The base pointer always references the saved based pointer of the calling function (more on that soon), and above that (in higher address) is the return address and the arguments to the function.

2.2 Stack Machines

We often describe x86 processors as stack machines. The reason for this is that the execution model is built around a stack. As functions are called, there infomration is pushed on to the stack, and as functions return, they are popped off of the stack.

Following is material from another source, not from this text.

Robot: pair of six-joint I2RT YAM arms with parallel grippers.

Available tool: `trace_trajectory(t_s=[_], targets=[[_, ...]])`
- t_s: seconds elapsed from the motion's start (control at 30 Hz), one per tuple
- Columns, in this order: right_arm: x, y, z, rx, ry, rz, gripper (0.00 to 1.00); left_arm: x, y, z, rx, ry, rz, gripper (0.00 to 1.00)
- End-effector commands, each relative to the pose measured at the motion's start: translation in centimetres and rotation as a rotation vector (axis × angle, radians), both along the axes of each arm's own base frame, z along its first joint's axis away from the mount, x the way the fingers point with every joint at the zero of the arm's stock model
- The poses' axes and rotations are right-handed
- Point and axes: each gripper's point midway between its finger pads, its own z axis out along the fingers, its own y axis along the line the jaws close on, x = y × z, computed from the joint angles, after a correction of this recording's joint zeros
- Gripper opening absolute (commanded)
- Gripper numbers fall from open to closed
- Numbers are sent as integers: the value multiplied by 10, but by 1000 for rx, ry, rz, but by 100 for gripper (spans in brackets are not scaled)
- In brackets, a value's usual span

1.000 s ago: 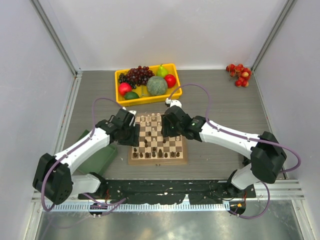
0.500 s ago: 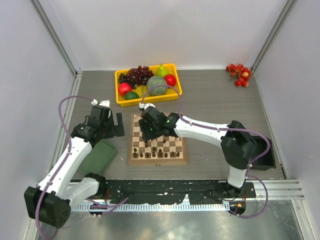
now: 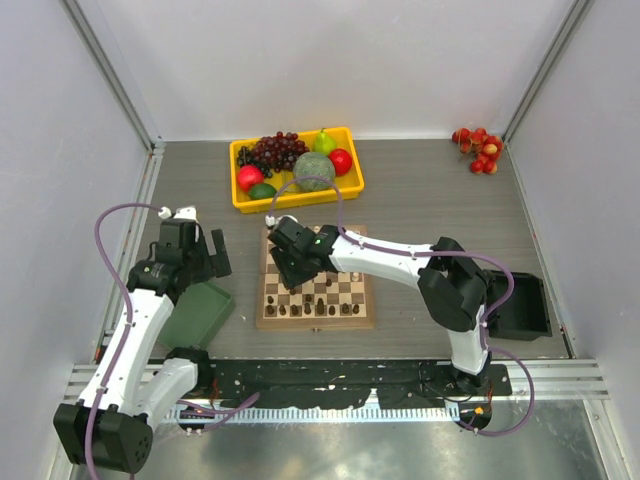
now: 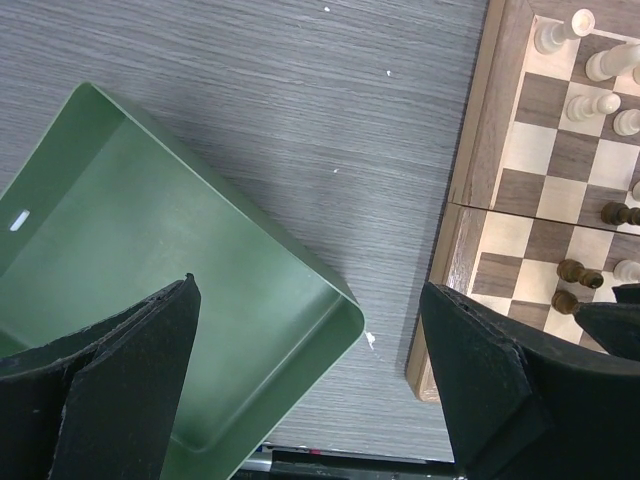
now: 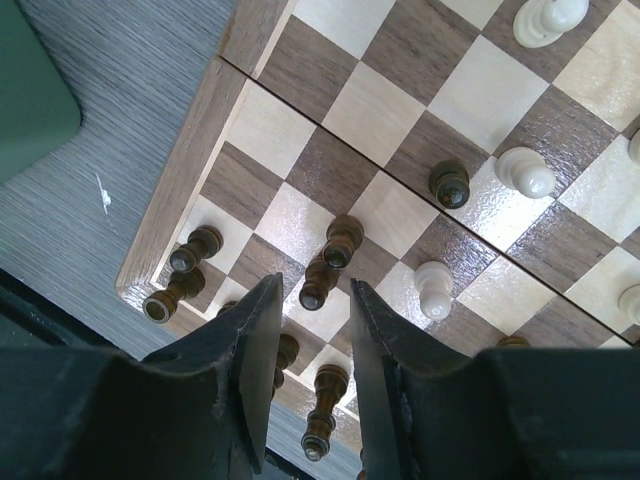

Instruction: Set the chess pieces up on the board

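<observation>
Just below R gripper (image 5: 312,284), dark chess pieces (image 5: 342,240), board (image 5: 183,197) corner

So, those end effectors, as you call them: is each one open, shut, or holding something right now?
Left end effector: wide open, holding nothing.
Right end effector: open by a narrow gap, gripping nothing, over the board.

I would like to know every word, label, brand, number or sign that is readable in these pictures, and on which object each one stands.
No text can be read in any view.
board: plain wooden rim, no letters or numbers.
green tray: only a small white mark, no writing legible.
yellow tray: no label visible.
</observation>
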Motion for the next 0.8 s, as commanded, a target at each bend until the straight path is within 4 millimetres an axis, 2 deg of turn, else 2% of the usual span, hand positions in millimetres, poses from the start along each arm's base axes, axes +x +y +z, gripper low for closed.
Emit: trace_trajectory(t_s=[0.0,0.43,0.77], targets=[[4,3,13,-11,-28,3,39,1,1,4,7,-22,-17,100],[-5,10,5,-25,7,50,34,3,-1,0,0,-2,-26,100],[-7,12,4,-27,18,68,21,3,-3,-1,-5,6,-31,100]])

For example, in this code:

int foo(){
  bar();
  baz();
}



int main(){
  return foo();
}

In the stack machine model, the first calling function is pushed on the stack, namely main. Since main calls foo, we push foo onto the stack next. Now we have something that looks like this:

.------.
| main |
| foo  |

Since foo calls bar before it can return, bar is pushed on the stack.

.------.
| main |
| foo  |
| bar  |

Once bar returns, foo still can't return since baz needs to be called and is pushed on the stack.

.------.
| main |
| foo  |
| baz  |

At this point, it is important to note that the entire state of functions ot complete, main and foo, have not been forgotten. They are still there. Once baz returns and is poped, foo can return and be popped, and finally, main returns and is popped.

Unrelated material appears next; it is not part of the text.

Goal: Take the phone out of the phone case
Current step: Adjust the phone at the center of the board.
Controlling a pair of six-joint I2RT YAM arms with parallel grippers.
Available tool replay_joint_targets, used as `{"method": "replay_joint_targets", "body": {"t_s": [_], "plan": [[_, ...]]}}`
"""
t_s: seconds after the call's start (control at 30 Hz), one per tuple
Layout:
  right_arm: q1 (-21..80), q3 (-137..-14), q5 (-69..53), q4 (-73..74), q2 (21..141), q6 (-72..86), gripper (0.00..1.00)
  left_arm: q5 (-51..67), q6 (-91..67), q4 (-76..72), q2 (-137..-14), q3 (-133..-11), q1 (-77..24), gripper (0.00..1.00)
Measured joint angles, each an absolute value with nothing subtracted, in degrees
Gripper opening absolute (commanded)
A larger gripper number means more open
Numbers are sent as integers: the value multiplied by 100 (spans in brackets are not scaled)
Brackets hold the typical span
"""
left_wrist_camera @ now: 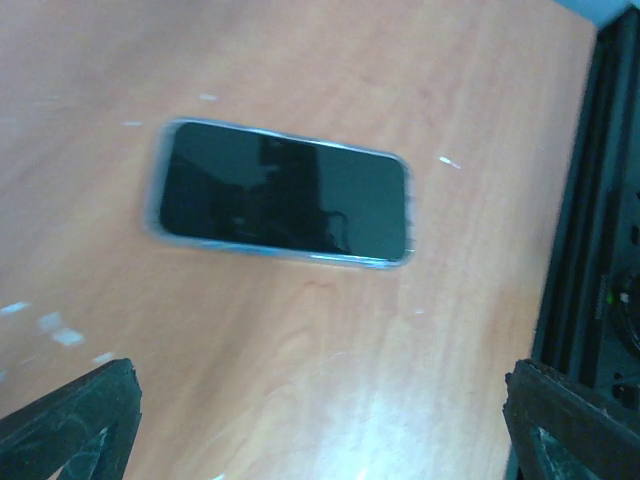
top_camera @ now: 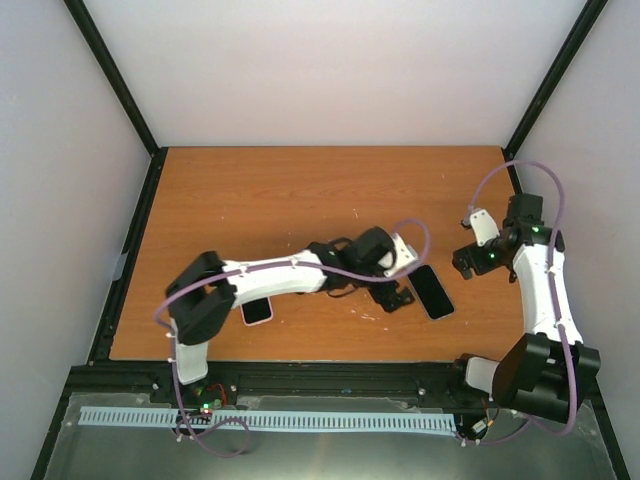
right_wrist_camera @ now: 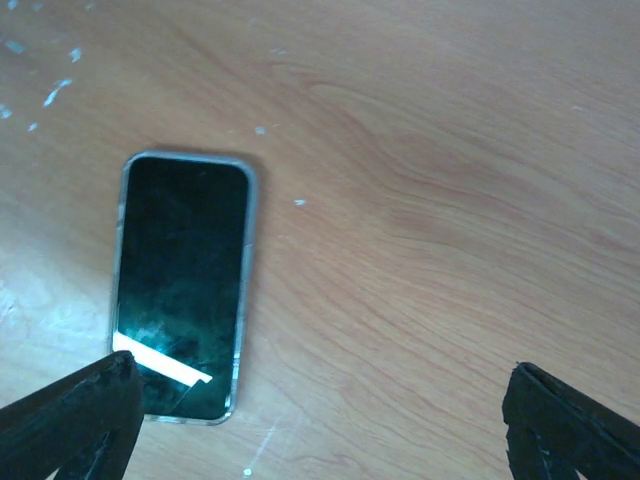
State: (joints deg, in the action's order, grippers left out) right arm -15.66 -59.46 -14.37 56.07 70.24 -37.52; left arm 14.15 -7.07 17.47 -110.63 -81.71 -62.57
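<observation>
From the top camera I see the phone [top_camera: 433, 291] lying flat, dark screen up, on the wooden table [top_camera: 300, 190] near its front edge and right of centre. My left arm reaches across the middle, and the left gripper [top_camera: 392, 297] sits just beside the phone on its left. The right gripper [top_camera: 468, 262] hangs further back and to the right, apart from the phone. A pale rounded object [top_camera: 257, 310] lies partly under the left arm. From this height I can't tell what it is.

The left wrist picture is blurred. The phone [left_wrist_camera: 285, 192] lies crosswise ahead of the left gripper [left_wrist_camera: 320, 405]. A light rim runs round its edge, and the table's black frame [left_wrist_camera: 590, 230] is off to the right. Both fingers [left_wrist_camera: 75, 420] sit at the bottom corners, spread wide with only bare wood between them.

On the right wrist camera the phone [right_wrist_camera: 185, 285] lies lengthwise at left, seated in the phone case [right_wrist_camera: 190, 157], with a bright reflection across its lower screen. The right gripper [right_wrist_camera: 320, 405] is likewise spread wide and holds nothing. Its left finger [right_wrist_camera: 75, 415] is just beside the phone's near end.
</observation>
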Motion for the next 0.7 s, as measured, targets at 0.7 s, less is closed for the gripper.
{"method": "replay_joint_targets", "body": {"t_s": [0.7], "plan": [[718,-4609,-165,5157,8103,-3070,100,768,-2615,1026,-10191,-6692,-5310,99]]}}
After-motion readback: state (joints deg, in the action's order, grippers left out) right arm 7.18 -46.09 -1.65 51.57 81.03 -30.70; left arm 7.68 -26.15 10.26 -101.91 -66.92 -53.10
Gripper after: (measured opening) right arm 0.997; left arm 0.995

This stack-based model of execution is directly applied in the function stack in memory. Each function is described as a stack frame, and each stack frame has a link back to the previous stack frame execution reference (the return address) and alignment information (the saved base pointer). As functions are called and completed, their stack frames are pushed and popped off the stack accordingly, but this doesn't happen automatically. There needs to be explicit instructions to do that, and that is what we'll look at next.

2.3 Allocating a new stack frame

The first set of instructions in our main function is for managing the stack frame for the current function. In our code, this looks like this:

0x0804840b <+0>:push   ebp
0x0804840c <+1>:mov    ebp,esp
0x0804840e <+3>:sub    esp,0x28

Let's first analyze the first four instructions. The push instruction will push a value onto the stack, and in this case it is the previous base pointer, ie, the saved based pointer. Next, the base pointer is set to the stack pointer (mov). Next, subtracting from the stack pointer allocates the rest of the stack frame, which is 0x28 bytes long or 44 bytes (don't forget about hex).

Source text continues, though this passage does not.